### Work instructions
Lines in which "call" appears should be pulled from the data below.
Data extracts Start Marker
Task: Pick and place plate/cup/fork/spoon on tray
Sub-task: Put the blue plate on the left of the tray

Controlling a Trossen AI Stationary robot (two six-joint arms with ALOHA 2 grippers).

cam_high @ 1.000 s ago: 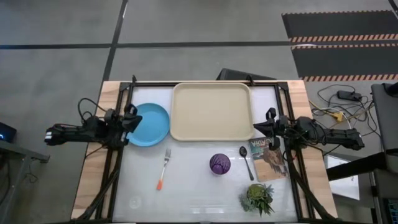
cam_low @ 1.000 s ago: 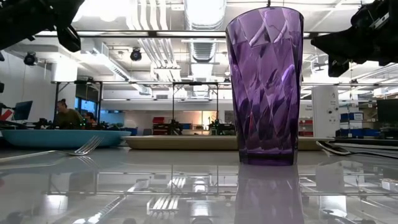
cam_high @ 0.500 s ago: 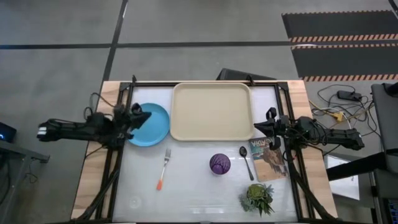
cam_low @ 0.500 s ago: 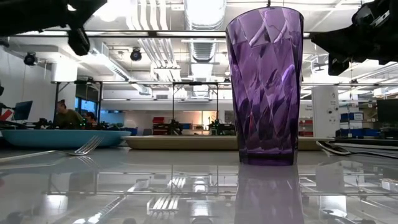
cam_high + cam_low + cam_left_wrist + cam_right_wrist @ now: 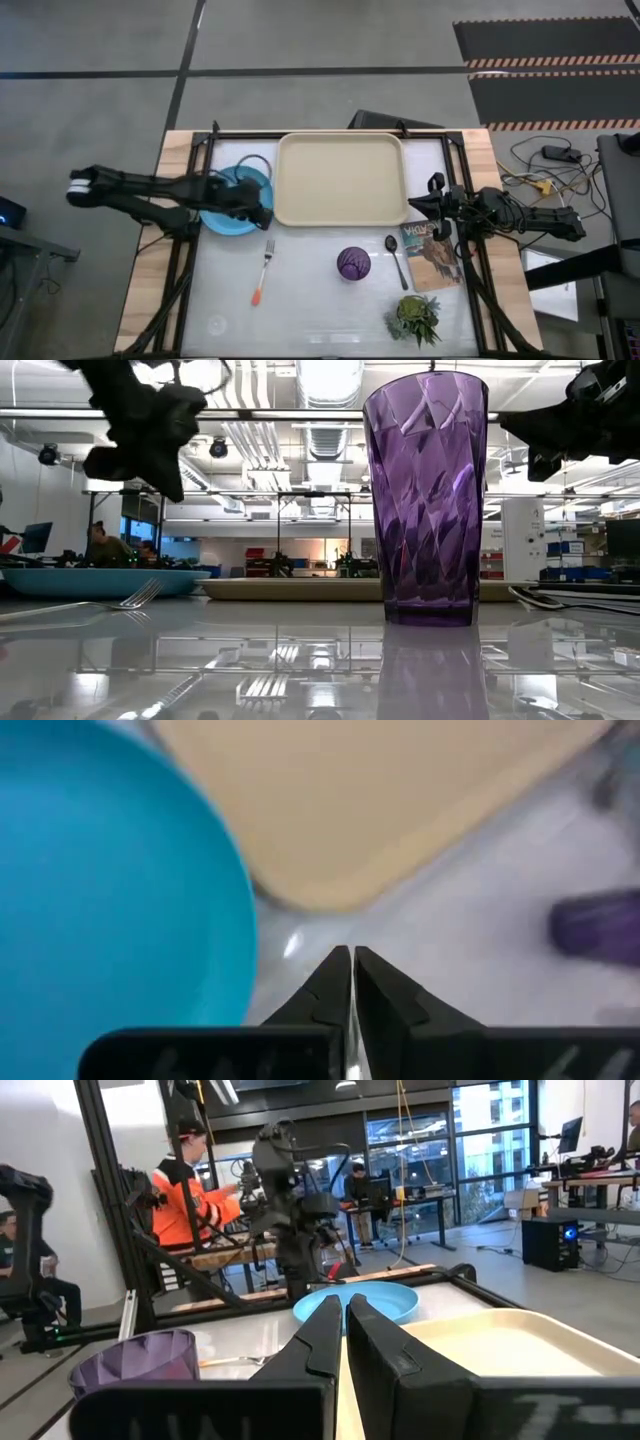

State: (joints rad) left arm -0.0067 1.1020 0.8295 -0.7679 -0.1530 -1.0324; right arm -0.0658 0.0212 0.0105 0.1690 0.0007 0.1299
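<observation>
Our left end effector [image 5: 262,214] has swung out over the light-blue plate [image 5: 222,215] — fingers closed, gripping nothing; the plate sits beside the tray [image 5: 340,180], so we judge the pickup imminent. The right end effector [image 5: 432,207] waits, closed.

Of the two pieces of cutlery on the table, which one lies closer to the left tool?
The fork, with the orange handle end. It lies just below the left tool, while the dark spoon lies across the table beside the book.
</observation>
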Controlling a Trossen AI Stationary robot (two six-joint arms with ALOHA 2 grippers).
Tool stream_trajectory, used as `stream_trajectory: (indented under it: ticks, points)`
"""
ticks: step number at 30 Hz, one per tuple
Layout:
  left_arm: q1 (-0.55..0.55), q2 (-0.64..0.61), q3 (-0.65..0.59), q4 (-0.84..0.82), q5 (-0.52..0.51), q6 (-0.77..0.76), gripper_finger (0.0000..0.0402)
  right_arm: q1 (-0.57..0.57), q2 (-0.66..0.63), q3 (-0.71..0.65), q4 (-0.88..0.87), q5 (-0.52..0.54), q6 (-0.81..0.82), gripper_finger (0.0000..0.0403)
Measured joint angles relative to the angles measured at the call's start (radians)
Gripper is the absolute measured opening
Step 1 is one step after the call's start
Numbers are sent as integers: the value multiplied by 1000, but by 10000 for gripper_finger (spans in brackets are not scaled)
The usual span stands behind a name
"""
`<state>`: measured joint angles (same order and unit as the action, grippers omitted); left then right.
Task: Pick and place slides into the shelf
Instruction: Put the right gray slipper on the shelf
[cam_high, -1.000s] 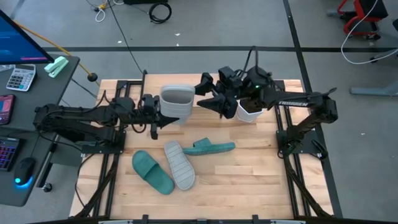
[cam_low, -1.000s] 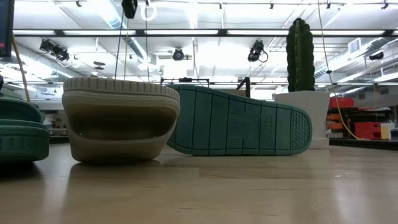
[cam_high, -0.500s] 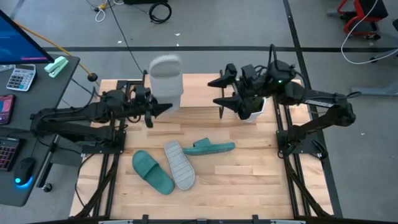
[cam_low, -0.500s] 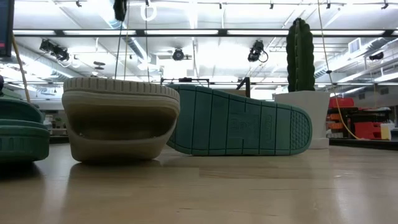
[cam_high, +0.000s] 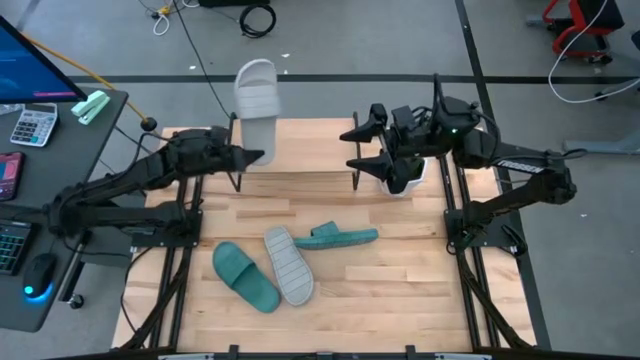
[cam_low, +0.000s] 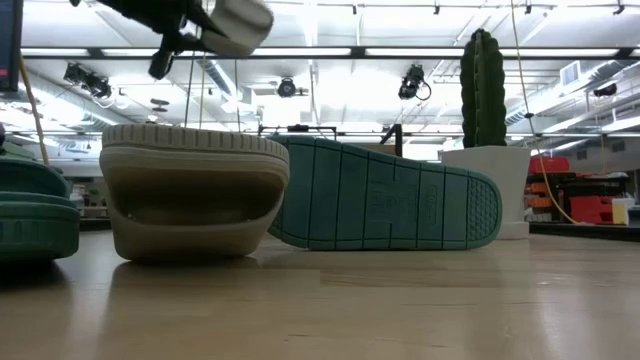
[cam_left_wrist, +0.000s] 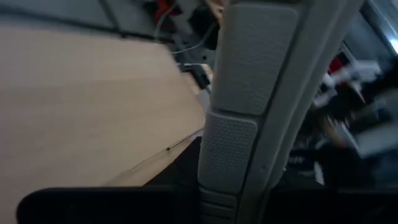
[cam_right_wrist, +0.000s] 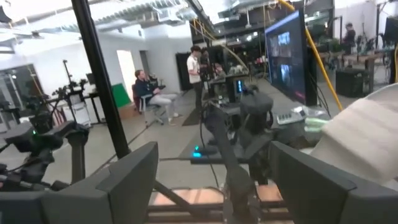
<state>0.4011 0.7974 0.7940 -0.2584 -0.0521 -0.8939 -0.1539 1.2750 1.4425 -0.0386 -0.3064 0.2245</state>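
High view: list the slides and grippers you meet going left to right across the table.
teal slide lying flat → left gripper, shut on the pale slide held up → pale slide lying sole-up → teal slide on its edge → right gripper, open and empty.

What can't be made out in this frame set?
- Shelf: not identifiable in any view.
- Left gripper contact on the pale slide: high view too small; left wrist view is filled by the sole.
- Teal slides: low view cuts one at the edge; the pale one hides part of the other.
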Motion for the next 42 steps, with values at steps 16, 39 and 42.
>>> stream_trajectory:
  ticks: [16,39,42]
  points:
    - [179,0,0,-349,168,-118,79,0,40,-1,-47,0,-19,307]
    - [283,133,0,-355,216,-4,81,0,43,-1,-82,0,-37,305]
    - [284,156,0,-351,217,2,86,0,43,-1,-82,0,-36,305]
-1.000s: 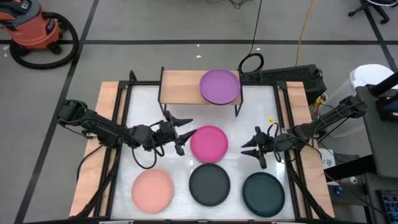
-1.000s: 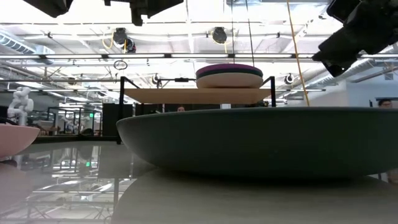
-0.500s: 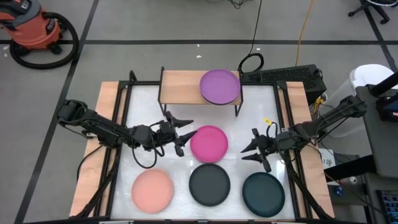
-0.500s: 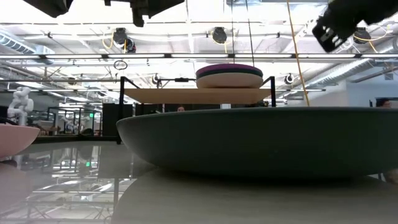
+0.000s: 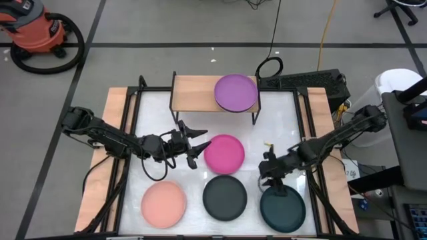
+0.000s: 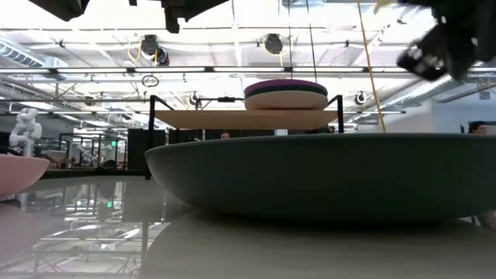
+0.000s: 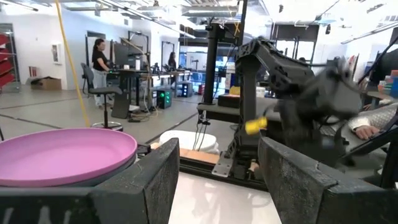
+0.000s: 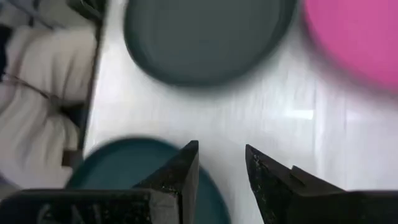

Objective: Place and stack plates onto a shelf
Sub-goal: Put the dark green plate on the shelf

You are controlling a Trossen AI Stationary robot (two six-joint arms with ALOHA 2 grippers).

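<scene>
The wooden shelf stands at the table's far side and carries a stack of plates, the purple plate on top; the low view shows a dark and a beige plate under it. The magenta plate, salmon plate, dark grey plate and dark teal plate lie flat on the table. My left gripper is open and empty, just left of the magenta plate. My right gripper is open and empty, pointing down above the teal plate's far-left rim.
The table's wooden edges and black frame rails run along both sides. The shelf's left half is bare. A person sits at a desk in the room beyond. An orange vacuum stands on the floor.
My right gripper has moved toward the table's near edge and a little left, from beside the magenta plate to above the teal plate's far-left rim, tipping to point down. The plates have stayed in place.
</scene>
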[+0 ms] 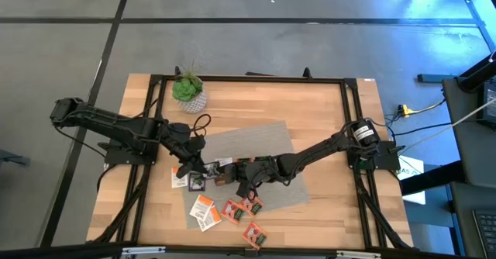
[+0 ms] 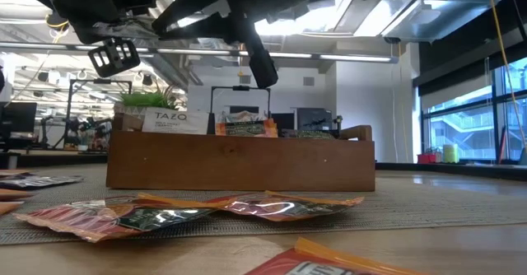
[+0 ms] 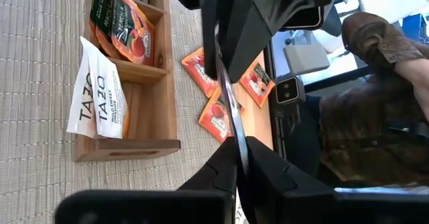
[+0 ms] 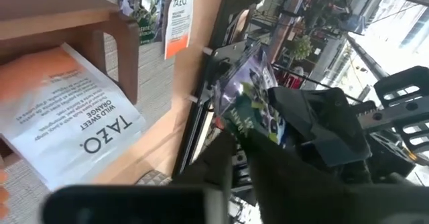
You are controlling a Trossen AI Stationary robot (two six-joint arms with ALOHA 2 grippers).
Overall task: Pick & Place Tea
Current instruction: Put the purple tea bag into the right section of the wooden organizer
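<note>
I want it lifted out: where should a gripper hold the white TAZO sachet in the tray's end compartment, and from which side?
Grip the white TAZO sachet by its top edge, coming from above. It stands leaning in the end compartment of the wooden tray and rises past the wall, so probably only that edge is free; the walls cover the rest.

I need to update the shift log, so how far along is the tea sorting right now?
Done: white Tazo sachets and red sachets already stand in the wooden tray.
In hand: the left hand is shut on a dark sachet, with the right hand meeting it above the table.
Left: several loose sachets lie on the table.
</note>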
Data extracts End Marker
### Solved problem
Measured joint angles relative to the angles measured at the call's start (radians)
Step 1 is one step after the call's start

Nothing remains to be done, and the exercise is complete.